Problem to work on:
Transcribe the data underneath exactly. No images belong in your version.

Dataset excerpt:
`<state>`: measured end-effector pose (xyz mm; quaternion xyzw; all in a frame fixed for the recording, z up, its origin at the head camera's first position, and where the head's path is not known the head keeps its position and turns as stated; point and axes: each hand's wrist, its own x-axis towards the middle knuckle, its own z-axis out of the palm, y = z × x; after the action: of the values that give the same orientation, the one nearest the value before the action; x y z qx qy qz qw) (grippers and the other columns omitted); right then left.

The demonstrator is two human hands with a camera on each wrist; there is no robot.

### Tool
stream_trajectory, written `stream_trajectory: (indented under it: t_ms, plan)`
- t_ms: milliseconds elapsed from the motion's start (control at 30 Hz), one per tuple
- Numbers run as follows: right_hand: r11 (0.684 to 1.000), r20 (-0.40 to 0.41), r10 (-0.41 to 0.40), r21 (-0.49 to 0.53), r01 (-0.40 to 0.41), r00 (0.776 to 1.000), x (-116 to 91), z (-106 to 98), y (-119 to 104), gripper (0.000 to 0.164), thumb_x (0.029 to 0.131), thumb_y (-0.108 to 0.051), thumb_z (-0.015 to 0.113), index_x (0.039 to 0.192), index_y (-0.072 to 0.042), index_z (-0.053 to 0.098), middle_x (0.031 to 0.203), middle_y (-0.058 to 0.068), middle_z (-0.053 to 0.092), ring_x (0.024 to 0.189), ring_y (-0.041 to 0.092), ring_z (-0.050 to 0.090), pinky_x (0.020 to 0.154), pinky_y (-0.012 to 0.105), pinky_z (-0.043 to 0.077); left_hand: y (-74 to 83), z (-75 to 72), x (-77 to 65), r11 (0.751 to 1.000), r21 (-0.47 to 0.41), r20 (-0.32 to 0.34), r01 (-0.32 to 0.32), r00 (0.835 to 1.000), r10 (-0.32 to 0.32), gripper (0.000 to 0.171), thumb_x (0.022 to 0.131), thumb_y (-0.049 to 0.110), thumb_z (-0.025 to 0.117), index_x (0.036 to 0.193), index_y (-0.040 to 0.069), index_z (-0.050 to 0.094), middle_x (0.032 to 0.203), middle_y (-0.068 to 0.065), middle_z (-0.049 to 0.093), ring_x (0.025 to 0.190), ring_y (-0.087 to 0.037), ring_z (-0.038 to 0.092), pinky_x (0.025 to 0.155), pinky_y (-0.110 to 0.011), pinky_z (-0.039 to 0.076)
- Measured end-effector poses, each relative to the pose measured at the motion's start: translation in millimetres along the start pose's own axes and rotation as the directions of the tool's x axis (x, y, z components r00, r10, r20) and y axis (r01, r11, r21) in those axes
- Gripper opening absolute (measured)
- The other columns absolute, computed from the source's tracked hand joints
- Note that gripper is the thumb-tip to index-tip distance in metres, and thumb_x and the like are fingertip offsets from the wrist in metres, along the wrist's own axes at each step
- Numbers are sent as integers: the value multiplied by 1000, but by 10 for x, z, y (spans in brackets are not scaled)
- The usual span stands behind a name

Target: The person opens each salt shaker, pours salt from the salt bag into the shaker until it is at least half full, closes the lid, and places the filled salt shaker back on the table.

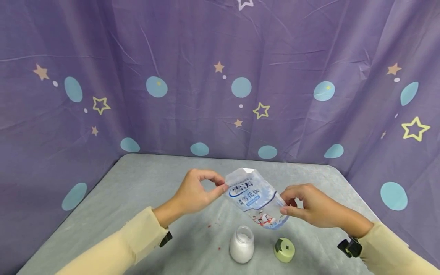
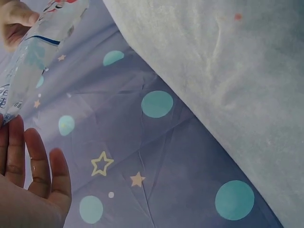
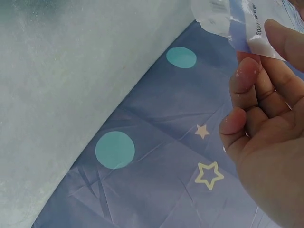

Answer section:
`<state>`: measured end-effector pose (xyz mm; quaternion xyzw; all in a frame fixed for the recording, z up, its origin at the head camera's first position, and where the head's path is not known the head keeps its position and turns as stated; point and axes: each hand's wrist, its own x-axis towards the middle knuckle, its own z-axis out of the palm, y = z × x; after the action: of the values that give the same orientation, the one nearest the value before the action; x y z qx qy qz qw) (grippers and the other columns omitted); right then left.

The demonstrator is two human hands with a camera on each wrist; there is no robot.

### Tool
stream_trajectory, written `stream_trajectory: (indented under it: t_ms, plan)`
- t_ms: milliseconds elapsed from the motion's start (control at 30 Hz), one per tuple
- Numbers run as follows: right_hand: r11 (0.684 to 1.000), r20 (-0.40 to 0.41), r10 (-0.41 to 0.40), r21 (-0.49 to 0.53), r01 (-0.40 to 0.41), r00 (0.776 to 1.000), x (-116 to 91), z (-106 to 98), y (-119 to 104), gripper (0.000 to 0.164), thumb_x (0.029 to 0.131), thumb_y (-0.108 to 0.051), thumb_z (-0.015 to 0.113), index_x (0.039 to 0.192), index_y (-0.072 to 0.042), index_z (-0.053 to 0.098), middle_x (0.031 to 0.203), middle_y (-0.058 to 0.068), middle_z (-0.053 to 0.092), ring_x (0.024 to 0.189), ring_y (-0.041 to 0.092), ring_z (-0.050 to 0.090), pinky_x (0.020 to 0.154), pinky_y (-0.012 to 0.105), pinky_z (-0.043 to 0.077); left_hand: y (-74 to 83), z (-75 to 72), x (-77 to 65), r11 (0.751 to 1.000), r21 (-0.47 to 0.41), r20 (-0.32 to 0.34), r01 (-0.32 to 0.32), r00 (0.835 to 1.000), r10 (-0.32 to 0.32), gripper (0.000 to 0.171), thumb_x (0.022 to 0.131), thumb_y (-0.049 to 0.110), thumb_z (-0.025 to 0.117), index_x (0.036 to 0.193), index_y (-0.040 to 0.069), index_z (-0.050 to 0.094), middle_x (0.032 to 0.203), middle_y (-0.068 to 0.065), middle_z (-0.049 to 0.093), ring_x (0.025 to 0.190), ring_y (-0.087 to 0.037), ring_z (-0.038 to 0.092), pinky_x (0.025 to 0.155), pinky_y (-0.110 to 0.011), pinky_z (-0.039 to 0.076)
- Measured end-effector poses, each relative to the pose measured at the motion's start: translation in millimetres along the start pose's own axes and rotation as the directions of the tool's x axis (x, y, z components r00, r10, r20) and y axis (r01, r11, r21) in those axes
- Gripper opening absolute (measured)
- The other columns absolute, computed from the source's tracked hand joints
- Note that gripper is the thumb-tip to index-tip distance in metres, and thumb_x and the like are fingertip offsets from the wrist in metres, along the wrist's own axes at each step
- Numbers are sent as integers: the value multiplied by 1000, but by 10 for x, z, y (spans in brackets are not scaled)
- The usual span stands behind a name

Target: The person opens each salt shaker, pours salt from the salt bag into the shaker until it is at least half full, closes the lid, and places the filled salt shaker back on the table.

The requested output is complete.